Launching `main.nf` [boring_sammet] DSL2 - revision: d2aa789c9a

File name: sampleA_rep1_normal_R1_001.fastq.gz
Simple name: sampleA_rep1_normal_R1_001
Extension: gz
Parent directory: /workspaces/training/side-quests/working_with_files/data
File name: sampleA_rep1_normal_R2_001.fastq.gz
Simple name: sampleA_rep1_normal_R2_001
Extension: gz
Parent directory: /workspaces/training/side-quests/working_with_files/data

Using this method, we could grab as many or as few files as we want just by changing the glob pattern.
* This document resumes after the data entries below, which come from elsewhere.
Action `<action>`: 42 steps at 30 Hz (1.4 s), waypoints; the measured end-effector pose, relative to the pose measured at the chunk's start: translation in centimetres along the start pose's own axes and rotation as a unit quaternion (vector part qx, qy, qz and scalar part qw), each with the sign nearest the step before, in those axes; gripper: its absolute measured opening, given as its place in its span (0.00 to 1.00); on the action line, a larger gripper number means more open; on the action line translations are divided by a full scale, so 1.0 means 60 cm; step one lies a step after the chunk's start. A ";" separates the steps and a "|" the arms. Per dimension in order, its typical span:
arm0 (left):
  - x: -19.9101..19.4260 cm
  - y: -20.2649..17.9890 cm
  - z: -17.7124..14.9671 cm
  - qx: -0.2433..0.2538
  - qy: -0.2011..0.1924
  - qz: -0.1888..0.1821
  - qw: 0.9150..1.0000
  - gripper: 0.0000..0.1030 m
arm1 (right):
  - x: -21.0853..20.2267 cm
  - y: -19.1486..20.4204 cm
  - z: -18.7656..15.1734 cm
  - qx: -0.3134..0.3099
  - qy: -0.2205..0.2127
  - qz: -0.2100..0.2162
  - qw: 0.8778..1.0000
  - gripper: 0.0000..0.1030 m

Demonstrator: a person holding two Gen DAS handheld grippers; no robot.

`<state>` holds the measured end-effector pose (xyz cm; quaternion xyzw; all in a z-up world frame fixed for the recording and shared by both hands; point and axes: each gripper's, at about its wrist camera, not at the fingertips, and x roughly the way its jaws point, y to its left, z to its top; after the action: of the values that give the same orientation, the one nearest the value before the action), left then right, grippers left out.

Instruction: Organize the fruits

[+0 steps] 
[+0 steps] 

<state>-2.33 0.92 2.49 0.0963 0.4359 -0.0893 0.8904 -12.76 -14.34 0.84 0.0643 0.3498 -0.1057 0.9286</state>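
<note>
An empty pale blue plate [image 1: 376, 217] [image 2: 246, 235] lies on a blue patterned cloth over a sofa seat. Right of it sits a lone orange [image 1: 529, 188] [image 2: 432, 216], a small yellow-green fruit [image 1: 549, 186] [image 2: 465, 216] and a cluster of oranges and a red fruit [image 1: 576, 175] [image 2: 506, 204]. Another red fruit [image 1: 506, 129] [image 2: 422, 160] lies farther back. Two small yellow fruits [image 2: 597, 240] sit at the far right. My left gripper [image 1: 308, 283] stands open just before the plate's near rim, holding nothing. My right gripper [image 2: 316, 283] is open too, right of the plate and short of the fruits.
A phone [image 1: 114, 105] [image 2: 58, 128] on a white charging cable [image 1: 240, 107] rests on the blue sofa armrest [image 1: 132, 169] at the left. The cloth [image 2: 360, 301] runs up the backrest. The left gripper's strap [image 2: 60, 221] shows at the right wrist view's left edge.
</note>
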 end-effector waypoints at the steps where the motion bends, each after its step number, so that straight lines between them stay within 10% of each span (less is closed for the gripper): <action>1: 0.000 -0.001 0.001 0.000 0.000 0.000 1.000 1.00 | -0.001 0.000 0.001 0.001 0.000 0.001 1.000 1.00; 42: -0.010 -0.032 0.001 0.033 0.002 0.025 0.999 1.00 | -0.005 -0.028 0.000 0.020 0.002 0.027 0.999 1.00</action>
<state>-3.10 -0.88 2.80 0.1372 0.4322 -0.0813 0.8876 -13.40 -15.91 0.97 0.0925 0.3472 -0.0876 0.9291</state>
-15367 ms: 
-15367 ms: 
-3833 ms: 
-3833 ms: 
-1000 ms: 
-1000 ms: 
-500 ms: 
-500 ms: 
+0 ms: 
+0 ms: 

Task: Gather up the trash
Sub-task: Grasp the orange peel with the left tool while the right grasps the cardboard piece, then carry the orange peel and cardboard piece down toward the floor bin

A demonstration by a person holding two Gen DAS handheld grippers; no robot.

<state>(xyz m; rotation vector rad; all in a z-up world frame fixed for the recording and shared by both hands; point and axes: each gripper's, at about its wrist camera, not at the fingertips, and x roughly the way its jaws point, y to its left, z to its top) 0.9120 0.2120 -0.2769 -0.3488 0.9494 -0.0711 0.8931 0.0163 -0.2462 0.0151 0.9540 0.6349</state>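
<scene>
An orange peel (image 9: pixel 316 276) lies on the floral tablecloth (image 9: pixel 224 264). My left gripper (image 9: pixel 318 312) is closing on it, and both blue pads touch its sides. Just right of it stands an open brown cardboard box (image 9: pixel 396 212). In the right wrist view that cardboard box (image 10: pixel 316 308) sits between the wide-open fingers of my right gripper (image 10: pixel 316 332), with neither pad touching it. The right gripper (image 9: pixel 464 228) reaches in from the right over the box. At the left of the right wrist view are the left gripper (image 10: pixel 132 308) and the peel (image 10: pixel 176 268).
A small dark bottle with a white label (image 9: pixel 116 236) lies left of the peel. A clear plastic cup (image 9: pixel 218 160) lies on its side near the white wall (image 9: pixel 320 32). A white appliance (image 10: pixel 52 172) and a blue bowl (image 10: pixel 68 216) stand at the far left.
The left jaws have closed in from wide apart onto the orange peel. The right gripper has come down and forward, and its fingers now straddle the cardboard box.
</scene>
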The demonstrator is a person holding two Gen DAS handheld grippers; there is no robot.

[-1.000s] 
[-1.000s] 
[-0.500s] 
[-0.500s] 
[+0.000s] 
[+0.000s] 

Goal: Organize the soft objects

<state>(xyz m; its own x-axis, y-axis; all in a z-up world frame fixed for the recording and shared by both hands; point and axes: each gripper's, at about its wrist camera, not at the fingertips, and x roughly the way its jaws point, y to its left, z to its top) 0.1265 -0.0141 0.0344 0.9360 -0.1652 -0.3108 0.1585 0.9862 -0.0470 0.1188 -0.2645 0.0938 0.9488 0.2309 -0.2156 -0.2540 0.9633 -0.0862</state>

If we made it more generous, we could grab all the files in the data directory, but we'll come back to that later.

Takeaway

  • Channel.fromPath() creates a channel with files matching a pattern
  • Each file is emitted as a separate element in the channel
  • We can use a glob pattern to match multiple files

3. Extracting Sample Metadata from Filenames

One of the most common tasks in bioinformatics workflows is extracting metadata from filenames. This is especially important when working with sequencing data, where filenames often contain information about the sample, condition, replicate, and read number.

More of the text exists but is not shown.